Keywords: horizontal auger boring machine, earth boring machine, machine upset, machine torque, machine overturn, trenchless utility installation
- Trenchless Technology Center of Louisiana Tech University. Guidelines for Pipe Ramming, TTC Technical Report #2001.04. Prepared for U.S. Army Corps of Engineers Engineering Research and Development Center. December 2001. Retrieved November 15, 2012.
- Joseph Schrank, Mark Havekost and Stephen Njoloma. Pipe Ramming under Three Active Railroad Lines in Difficult Soil Conditions. Paper F-2-05 presented at the North American Society and the International Society for Trenchless Technology International No-Dig Show 2009. Retrieved November 15, 2012.
- TT Technologies. Auger Boring in Tandem with Pipe Rammers. Retrieved November 30, 2012.
Maximum Safe Operating Torque (MaxSOT) and Minimum Safe Operating Width of Machine Base (MinSOW)
Maximum Safe Operating Torque (MaxSOT)
W - The weight of the machine including base unit, power unit, master track and two track extensions1:
W = 15,800 lbs. (7167 kg)
D - The width of the machine base1: D = 5.0 ft.
Dcg – Distance to the center of gravity2: Dcg = D/2 = 2.5 ft.
Maximum Safe Operating Torque (MaxSOT) = Dcg x Weight = 2.5 ft. x 15,800 lbs.

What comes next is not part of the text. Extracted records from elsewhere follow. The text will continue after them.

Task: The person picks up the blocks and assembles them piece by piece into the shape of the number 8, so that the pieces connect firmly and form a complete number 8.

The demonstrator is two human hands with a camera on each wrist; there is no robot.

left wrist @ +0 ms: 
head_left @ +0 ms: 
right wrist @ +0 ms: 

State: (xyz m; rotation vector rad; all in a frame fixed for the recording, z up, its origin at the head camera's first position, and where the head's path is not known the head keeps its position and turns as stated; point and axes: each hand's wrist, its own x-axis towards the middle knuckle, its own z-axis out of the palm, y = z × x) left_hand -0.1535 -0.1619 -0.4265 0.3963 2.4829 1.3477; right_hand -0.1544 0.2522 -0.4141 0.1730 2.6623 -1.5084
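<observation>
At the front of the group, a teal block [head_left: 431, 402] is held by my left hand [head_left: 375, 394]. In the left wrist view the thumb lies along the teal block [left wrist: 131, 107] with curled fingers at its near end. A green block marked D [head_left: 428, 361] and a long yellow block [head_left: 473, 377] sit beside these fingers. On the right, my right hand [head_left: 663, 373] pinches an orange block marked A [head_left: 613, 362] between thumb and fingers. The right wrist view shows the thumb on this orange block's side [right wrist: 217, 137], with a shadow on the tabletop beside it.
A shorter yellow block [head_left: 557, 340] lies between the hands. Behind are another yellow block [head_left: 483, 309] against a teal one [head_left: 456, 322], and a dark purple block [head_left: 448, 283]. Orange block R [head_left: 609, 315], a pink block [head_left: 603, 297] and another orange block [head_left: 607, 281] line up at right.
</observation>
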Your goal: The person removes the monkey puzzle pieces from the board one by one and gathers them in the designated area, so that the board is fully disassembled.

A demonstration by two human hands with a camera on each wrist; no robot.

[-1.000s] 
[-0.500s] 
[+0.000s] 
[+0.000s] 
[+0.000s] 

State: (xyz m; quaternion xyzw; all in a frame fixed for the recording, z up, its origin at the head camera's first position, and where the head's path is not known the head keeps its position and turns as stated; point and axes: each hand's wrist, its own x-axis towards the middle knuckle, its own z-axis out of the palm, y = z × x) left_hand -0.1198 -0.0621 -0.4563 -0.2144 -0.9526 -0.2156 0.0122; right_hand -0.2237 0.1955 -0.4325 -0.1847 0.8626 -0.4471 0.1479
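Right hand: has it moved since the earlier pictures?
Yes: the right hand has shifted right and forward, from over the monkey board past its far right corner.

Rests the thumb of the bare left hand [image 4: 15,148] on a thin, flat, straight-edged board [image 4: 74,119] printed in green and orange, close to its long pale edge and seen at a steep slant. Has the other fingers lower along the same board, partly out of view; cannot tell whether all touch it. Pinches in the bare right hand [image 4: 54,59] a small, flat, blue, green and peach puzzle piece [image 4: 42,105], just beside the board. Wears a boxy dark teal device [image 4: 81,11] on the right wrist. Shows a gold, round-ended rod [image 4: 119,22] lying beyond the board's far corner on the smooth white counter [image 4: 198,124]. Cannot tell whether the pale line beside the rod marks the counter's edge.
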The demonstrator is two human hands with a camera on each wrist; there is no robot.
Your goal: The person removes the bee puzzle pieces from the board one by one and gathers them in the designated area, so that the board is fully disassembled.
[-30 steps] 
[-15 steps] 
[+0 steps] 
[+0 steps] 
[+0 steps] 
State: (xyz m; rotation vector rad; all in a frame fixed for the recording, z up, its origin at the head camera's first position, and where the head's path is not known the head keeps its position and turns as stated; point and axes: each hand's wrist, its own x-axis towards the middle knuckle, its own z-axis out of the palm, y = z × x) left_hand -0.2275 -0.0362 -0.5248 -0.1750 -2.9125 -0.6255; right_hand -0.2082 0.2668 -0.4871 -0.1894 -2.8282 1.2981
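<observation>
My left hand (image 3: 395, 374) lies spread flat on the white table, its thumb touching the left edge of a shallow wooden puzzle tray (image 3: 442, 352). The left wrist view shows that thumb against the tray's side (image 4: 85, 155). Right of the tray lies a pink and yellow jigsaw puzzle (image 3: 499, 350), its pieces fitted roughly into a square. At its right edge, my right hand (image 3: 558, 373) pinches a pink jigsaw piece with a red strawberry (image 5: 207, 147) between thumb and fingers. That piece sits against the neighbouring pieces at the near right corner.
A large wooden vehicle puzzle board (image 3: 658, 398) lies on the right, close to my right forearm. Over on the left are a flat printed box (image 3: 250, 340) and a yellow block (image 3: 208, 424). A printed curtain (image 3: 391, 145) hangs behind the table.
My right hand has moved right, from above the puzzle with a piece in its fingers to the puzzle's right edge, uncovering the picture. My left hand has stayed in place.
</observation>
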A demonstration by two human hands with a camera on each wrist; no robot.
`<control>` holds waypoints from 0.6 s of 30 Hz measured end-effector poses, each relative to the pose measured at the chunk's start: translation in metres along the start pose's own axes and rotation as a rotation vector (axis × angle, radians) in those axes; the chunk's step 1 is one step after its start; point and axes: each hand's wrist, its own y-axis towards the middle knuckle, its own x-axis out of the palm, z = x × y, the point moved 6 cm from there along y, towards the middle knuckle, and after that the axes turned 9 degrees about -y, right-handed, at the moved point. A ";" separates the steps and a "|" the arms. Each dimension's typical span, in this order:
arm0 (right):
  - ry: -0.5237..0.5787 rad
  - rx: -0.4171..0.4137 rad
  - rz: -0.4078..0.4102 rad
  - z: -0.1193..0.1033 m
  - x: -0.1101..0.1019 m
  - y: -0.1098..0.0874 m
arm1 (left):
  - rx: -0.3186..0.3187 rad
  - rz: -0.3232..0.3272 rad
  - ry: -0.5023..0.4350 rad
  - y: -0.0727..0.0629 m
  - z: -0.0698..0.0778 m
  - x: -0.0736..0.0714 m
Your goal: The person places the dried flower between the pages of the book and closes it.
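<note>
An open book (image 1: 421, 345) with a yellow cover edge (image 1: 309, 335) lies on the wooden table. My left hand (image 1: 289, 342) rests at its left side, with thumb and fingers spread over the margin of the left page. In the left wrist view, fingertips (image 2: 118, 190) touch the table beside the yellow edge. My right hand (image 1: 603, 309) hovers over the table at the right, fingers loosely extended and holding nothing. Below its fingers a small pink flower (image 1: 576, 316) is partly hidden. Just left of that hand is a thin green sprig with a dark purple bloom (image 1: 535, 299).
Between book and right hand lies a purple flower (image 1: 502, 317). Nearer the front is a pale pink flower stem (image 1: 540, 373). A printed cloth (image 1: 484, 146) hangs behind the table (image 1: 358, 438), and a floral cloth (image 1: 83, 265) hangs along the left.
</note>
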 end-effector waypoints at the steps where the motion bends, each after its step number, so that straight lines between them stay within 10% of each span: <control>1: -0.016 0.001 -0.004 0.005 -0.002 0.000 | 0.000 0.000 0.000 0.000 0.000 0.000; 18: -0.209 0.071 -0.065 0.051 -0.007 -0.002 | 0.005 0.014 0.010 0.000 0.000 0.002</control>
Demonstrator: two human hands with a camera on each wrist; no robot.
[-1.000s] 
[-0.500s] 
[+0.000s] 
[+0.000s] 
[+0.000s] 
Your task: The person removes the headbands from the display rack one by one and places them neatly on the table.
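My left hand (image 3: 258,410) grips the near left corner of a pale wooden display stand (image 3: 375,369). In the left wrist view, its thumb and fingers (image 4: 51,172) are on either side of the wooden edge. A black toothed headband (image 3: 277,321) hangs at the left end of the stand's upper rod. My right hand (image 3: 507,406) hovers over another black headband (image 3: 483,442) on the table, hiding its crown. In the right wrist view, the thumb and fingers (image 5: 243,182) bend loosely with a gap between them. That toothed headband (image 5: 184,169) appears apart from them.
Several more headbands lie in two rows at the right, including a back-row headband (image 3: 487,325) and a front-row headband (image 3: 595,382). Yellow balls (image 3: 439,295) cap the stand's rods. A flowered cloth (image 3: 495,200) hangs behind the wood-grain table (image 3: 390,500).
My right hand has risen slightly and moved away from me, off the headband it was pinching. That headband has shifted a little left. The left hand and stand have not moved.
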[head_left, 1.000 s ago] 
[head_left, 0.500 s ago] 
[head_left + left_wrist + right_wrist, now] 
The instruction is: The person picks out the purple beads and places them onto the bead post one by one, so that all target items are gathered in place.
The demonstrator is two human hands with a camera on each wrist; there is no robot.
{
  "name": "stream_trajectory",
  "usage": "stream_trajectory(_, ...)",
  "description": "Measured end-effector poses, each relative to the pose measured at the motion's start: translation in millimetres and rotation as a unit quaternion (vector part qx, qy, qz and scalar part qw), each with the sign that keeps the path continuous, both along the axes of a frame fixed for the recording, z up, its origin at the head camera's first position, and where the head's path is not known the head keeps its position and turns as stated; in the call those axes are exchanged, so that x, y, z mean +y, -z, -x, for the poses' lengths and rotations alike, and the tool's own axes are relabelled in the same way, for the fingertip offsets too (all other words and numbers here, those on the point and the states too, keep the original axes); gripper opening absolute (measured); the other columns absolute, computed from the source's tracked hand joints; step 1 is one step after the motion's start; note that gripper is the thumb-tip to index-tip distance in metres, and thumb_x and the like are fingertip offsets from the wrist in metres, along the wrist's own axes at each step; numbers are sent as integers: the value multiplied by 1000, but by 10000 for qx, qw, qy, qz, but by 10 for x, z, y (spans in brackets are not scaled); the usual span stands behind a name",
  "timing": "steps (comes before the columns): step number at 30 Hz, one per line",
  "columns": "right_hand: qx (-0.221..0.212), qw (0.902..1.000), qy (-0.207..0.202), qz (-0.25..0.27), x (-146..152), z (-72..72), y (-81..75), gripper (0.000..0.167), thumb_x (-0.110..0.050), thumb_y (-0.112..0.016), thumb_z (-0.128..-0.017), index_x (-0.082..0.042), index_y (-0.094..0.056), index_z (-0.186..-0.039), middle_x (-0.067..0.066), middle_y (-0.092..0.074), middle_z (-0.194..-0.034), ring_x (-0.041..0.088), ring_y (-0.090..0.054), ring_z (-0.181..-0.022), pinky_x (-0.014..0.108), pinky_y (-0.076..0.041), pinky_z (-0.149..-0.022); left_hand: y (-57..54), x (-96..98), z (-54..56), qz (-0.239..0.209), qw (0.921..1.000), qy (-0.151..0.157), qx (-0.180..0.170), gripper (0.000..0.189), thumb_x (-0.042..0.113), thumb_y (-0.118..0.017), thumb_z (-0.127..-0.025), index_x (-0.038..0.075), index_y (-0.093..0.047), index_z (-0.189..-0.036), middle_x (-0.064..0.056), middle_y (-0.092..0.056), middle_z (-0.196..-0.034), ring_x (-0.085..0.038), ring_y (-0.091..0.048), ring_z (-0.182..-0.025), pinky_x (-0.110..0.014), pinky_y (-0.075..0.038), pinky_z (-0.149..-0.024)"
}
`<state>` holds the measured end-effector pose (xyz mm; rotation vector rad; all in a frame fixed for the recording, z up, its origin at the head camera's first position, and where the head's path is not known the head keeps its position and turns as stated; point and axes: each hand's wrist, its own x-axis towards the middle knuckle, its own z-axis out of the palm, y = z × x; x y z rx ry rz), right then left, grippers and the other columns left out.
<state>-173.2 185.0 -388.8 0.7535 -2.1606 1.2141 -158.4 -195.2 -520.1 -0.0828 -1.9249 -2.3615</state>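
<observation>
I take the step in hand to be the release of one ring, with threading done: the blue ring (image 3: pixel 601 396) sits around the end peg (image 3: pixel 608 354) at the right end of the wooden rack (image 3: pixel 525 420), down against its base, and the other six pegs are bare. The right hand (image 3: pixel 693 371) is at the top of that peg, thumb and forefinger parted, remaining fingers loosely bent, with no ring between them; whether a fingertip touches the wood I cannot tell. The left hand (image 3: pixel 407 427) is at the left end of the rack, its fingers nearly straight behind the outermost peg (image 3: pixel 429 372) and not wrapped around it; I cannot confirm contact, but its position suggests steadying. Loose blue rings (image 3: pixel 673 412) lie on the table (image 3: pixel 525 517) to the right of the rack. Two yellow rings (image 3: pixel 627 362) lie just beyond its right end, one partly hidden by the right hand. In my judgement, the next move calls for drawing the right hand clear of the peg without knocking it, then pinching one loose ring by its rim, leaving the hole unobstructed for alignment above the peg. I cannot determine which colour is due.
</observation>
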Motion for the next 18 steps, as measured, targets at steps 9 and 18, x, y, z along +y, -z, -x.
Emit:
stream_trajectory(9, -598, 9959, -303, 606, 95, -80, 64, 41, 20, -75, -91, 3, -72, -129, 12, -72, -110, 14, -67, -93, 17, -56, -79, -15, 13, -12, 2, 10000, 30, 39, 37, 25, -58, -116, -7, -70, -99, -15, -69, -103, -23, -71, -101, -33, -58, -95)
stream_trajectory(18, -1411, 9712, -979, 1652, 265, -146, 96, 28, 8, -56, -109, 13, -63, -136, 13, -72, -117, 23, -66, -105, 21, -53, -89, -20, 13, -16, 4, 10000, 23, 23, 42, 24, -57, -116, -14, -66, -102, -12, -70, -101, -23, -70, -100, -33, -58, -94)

MaxSOT = 39,500 ft-lbf (53,554 N-m)
The risk of machine upset exists as soon as the machine's output torque exceeds the MaxSOT. The machine's output torques in first, second and reverse gears exceed MaxSOT. To prevent machine upset, the manufacturers should:
- Limit the RPM (with an RPM limiter preferably) in each gear;
- Limit the torque in each gear;
- Modify the machine foundation so that it may be anchored to the ground; or
- Widen the machine base with outriggers.
Minimum Safe Operating Width of Machine Base (MinSOW)
Minimum Safe Width of Machine Base (MinSOW) = 2 x Minimum Safe Distance to the Center of Gravity (MinSDcg) in each gear
|Gears||Speeds (RPM)||Output Torques (ft-lbf)||Output Torques (N-m)||MinSDcg in ft.|
Minimum Safe Operating Width of Machine Base (MinSOW) = 2 x MinSDcg = 2 x 7.01 ft
MinSOW = 14.02 ft
The current machine base was 5 ft wide. In order to prevent machine upset at maximum torque output in first and reverse gears, the base needs to be widened to at least 14.02 ft.
- 1The weight of the casing pusher (750 – 1185lbs.) was not included since it was not installed on the machine at the time of the incident.
- 2The center of gravity is assumed in the center and near the base of the machine and the machine is on level ground.